» WHAT IS BEING ASKED
Repeat exactly the line that contains "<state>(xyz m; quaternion" and every line below it to the end of the material, omitting all others.

§

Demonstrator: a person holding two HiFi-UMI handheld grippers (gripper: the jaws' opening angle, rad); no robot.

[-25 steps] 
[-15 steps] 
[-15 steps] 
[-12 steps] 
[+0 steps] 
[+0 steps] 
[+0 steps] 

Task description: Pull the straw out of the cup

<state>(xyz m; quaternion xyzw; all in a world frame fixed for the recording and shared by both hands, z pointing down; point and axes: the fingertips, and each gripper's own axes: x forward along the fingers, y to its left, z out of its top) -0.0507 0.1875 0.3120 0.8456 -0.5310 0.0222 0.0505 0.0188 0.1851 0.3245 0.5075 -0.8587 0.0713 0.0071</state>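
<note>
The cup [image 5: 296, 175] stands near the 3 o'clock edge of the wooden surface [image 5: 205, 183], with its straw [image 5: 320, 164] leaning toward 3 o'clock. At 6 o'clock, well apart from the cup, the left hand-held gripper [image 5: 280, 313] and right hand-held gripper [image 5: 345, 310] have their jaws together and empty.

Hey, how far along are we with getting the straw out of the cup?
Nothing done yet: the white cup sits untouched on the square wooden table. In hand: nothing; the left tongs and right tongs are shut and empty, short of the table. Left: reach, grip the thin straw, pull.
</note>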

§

» ANSWER TO THIS PROBLEM
<state>(xyz m; quaternion xyzw; all in a world frame fixed for the recording and shared by both hands, z pointing down; point and axes: the fingertips, and each gripper's own axes: x forward along the fingers, y to its left, z out of its top) -0.0507 0.1875 0.3120 0.8456 -0.5310 0.0222 0.0505 0.0188 0.1851 0.3245 0.5075 -0.8587 0.0713 0.0071</state>
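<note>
The cup [image 5: 296, 175] stands near the 3 o'clock edge of the wooden surface [image 5: 205, 183], with its straw [image 5: 320, 164] leaning toward 3 o'clock. At 6 o'clock, well apart from the cup, the left hand-held gripper [image 5: 280, 313] and right hand-held gripper [image 5: 345, 310] have their jaws together and empty.

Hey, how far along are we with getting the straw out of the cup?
Nothing done yet: the white cup sits untouched on the square wooden table. In hand: nothing; the left tongs and right tongs are shut and empty, short of the table. Left: reach, grip the thin straw, pull.
</note>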

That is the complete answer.